*ASSIGNED TASK*: Search the records for lines with the word "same" and copy each match.

*SUPPLIED DATA*:
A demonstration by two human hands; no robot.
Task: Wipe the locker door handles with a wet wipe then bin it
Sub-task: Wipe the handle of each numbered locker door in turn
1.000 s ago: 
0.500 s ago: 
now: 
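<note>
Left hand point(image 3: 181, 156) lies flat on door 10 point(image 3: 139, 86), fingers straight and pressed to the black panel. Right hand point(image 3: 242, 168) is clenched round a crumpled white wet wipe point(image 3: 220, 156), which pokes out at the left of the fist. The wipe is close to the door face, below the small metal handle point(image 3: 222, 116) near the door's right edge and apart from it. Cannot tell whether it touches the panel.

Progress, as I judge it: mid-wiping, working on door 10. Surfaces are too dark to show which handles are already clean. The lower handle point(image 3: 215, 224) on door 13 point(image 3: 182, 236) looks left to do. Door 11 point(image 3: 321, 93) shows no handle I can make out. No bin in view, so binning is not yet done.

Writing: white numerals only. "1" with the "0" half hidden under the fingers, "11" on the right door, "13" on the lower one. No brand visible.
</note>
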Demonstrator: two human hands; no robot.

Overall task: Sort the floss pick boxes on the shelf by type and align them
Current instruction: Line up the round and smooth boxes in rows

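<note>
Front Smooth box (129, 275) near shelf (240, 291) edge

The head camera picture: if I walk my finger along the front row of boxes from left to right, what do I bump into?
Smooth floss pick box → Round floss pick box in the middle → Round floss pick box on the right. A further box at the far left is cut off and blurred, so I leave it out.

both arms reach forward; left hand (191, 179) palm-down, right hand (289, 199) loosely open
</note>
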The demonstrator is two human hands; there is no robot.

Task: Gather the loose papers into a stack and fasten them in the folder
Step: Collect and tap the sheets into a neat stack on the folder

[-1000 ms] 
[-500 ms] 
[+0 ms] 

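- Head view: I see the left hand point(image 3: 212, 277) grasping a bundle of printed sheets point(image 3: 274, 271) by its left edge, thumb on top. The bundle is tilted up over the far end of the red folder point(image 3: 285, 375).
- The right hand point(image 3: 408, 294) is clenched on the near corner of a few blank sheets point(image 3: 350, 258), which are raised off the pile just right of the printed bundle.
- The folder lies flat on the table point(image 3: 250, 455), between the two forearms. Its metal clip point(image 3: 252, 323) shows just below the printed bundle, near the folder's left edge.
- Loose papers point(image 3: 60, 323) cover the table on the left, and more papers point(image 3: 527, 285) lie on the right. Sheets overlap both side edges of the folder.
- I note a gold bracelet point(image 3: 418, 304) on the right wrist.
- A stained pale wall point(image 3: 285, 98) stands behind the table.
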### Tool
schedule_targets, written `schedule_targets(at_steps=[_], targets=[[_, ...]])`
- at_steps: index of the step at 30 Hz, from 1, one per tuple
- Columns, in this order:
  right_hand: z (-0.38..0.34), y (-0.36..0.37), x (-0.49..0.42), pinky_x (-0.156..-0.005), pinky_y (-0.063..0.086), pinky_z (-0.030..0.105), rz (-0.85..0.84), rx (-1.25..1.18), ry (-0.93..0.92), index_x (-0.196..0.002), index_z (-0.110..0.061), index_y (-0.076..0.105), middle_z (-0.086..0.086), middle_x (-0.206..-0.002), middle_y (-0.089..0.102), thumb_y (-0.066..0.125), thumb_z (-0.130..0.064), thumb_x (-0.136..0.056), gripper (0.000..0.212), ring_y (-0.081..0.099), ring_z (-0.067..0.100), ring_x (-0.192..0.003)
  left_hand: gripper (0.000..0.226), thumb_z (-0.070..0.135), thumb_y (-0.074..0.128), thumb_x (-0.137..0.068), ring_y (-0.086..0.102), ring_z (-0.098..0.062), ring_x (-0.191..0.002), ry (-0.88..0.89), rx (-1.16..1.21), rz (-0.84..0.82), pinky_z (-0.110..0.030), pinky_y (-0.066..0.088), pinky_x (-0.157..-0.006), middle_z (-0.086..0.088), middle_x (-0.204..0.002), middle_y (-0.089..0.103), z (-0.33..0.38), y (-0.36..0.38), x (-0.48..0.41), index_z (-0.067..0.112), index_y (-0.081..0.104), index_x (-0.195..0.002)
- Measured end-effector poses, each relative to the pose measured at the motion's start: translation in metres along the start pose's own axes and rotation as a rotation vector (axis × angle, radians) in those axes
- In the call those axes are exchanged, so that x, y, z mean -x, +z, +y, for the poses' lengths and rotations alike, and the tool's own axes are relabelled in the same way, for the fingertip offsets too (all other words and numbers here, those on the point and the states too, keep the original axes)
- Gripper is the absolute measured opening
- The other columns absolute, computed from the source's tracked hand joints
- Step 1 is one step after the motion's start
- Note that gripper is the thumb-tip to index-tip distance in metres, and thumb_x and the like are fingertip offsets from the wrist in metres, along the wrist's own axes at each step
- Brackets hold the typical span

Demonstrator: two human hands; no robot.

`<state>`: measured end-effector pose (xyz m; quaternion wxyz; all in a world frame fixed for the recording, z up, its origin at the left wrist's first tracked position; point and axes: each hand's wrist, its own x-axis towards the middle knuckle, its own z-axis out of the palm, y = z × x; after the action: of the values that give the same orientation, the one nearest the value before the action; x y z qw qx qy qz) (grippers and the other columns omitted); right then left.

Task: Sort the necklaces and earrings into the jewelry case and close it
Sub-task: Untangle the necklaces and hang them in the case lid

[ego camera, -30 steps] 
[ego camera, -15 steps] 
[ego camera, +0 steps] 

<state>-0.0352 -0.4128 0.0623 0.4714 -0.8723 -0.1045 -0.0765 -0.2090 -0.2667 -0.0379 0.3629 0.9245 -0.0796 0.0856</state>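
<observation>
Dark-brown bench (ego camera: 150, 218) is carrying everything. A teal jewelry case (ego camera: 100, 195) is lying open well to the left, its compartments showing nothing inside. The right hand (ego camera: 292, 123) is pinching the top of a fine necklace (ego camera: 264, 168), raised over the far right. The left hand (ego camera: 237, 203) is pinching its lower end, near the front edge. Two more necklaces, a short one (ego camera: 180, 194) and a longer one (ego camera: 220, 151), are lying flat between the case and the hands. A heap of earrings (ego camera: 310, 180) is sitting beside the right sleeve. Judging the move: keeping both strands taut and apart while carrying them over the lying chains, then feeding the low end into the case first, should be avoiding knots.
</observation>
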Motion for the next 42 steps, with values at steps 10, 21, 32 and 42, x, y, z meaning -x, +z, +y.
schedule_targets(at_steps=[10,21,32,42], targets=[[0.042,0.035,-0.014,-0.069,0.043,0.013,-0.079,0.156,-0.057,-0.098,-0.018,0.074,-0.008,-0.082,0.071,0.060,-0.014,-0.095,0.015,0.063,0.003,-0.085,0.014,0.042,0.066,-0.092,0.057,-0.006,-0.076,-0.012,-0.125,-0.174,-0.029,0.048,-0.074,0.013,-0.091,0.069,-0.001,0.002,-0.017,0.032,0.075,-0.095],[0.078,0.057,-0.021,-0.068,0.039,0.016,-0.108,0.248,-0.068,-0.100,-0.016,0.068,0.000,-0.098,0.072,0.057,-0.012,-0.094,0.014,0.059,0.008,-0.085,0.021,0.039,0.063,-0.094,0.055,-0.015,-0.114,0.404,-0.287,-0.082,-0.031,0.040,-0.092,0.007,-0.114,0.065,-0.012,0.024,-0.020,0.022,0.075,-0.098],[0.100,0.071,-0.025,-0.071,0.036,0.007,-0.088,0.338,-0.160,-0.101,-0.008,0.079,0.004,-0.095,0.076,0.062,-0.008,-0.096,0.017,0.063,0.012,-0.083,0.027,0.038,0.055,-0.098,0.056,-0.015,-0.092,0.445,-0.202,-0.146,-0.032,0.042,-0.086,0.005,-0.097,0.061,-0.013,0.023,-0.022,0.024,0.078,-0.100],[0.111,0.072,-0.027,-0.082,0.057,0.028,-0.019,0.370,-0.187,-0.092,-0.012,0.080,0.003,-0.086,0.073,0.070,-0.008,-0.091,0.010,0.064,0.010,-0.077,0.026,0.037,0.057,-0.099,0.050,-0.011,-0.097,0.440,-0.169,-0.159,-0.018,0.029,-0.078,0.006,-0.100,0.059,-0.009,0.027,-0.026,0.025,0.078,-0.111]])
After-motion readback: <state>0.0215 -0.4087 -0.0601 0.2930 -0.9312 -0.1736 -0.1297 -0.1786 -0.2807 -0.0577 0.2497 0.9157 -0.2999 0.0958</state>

*RESULT OF THIS TASK*:
- In the call those axes are exchanged, so that x, y, z mean -x, +z, +y, for the poses' lengths and rotations alike, and the tool's own axes are relabelled in the same way, for the fingertip offsets too (all other words and numbers here, those on the point and the states too, keep the original axes)
`<state>`: measured end-effector pose (xyz m; quaternion wxyz; all in a world frame fixed for the recording, z up, its origin at the left wrist's first tracked position; point and axes: each hand's wrist, its own x-axis towards the middle knuckle, its own z-axis out of the palm, y = z × x; after the action: of the values that give the same orientation, the one nearest the value before the action; x y z qw qx qy qz) (grippers and the other columns omitted); right then left.

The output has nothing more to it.